- [Exercise brief]:
The output is the lines below from the one with "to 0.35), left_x" through the one with "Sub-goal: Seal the", both included, printed exactly and with no other line.

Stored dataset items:
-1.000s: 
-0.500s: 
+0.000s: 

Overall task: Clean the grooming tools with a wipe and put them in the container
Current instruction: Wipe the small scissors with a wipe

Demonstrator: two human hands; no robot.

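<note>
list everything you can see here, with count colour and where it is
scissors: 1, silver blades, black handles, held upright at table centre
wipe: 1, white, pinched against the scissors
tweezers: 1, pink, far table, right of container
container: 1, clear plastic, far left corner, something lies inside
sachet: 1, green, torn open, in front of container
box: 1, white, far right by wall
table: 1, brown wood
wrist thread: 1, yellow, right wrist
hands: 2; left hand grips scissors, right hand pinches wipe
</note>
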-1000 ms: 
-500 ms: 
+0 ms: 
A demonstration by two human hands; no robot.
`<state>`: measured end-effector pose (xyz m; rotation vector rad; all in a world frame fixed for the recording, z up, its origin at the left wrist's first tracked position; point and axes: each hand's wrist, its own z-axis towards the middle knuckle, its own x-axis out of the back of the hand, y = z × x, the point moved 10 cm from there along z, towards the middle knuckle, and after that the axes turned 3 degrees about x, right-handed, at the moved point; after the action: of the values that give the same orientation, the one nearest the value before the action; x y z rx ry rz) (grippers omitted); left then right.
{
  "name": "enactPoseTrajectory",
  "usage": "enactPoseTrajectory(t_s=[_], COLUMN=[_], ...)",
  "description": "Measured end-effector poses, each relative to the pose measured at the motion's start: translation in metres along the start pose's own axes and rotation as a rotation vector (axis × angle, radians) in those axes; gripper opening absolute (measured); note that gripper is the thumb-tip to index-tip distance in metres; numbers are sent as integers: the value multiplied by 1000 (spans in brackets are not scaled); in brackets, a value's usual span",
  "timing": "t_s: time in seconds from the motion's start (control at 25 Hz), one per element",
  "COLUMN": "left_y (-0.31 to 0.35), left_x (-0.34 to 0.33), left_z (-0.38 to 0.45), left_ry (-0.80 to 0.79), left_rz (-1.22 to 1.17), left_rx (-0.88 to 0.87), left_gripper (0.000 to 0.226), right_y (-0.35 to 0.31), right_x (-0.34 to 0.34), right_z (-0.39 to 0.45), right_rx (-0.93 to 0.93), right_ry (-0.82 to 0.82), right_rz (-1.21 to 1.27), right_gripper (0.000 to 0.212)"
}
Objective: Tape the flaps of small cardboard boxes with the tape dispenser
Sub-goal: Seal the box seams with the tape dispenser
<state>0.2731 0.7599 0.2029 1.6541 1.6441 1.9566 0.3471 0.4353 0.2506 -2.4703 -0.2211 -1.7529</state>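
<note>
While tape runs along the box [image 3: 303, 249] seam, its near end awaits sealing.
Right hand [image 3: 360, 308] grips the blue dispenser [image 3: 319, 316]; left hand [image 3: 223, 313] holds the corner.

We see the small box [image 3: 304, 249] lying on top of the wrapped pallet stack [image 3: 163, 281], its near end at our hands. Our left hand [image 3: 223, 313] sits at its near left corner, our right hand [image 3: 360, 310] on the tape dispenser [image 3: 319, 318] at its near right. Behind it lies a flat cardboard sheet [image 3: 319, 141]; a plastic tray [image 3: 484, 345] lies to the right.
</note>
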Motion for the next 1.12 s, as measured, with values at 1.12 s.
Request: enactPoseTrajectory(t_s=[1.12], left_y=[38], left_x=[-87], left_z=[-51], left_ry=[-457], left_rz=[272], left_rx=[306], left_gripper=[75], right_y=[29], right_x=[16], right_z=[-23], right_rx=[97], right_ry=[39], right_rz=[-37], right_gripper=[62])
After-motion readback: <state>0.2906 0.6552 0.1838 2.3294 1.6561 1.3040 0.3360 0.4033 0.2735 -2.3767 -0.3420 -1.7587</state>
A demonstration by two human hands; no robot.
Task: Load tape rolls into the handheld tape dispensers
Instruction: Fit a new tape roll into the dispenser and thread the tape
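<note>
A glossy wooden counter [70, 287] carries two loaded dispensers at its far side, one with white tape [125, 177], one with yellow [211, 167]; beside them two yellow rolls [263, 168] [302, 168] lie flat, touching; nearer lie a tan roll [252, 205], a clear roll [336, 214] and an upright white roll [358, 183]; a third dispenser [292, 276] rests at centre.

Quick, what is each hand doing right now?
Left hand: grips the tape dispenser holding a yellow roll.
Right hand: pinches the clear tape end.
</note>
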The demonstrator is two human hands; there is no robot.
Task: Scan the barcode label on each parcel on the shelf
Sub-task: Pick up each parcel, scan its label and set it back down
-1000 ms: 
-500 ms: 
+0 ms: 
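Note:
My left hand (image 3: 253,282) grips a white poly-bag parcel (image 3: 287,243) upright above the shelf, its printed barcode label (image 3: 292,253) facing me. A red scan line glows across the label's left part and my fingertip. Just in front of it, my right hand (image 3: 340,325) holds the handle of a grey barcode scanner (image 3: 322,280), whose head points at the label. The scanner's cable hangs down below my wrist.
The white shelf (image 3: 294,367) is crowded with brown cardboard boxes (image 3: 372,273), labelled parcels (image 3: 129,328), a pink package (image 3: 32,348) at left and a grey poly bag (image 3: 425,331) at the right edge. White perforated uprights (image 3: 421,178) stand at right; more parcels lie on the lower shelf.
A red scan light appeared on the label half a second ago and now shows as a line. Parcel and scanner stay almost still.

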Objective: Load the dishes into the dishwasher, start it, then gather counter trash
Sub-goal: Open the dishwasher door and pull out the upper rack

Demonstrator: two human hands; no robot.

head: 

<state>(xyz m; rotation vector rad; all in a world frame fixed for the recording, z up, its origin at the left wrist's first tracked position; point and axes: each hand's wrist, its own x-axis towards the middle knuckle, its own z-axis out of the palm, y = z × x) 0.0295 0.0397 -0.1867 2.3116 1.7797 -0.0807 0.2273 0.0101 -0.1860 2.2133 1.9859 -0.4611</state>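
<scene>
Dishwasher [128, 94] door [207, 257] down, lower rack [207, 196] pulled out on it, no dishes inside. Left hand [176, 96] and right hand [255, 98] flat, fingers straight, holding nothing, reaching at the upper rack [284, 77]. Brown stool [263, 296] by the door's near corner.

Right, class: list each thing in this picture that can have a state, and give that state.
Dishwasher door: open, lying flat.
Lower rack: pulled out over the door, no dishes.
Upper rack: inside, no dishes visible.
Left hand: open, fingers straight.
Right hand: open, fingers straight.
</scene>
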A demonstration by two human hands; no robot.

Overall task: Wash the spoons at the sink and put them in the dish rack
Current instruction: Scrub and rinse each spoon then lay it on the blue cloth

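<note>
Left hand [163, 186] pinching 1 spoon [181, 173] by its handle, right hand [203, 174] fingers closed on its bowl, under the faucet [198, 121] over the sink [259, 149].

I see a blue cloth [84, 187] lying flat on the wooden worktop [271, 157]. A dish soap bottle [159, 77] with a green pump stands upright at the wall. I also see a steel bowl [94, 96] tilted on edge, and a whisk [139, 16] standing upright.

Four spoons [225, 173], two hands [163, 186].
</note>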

- [Exercise response]:
  "COLUMN": "left_y (-0.31 to 0.35), left_x (-0.34 to 0.33), left_z (-0.38 to 0.45), left_ry (-0.80 to 0.79), left_rz (-1.22 to 1.17), left_rx (-0.88 to 0.87), left_gripper (0.000 to 0.226), right_y (-0.35 to 0.31), right_x (-0.34 to 0.34), right_z (-0.39 to 0.45), right_rx (-0.93 to 0.93), right_ry (-0.82 to 0.82), right_rz (-1.21 to 1.27), right_gripper (0.000 to 0.212)"
}
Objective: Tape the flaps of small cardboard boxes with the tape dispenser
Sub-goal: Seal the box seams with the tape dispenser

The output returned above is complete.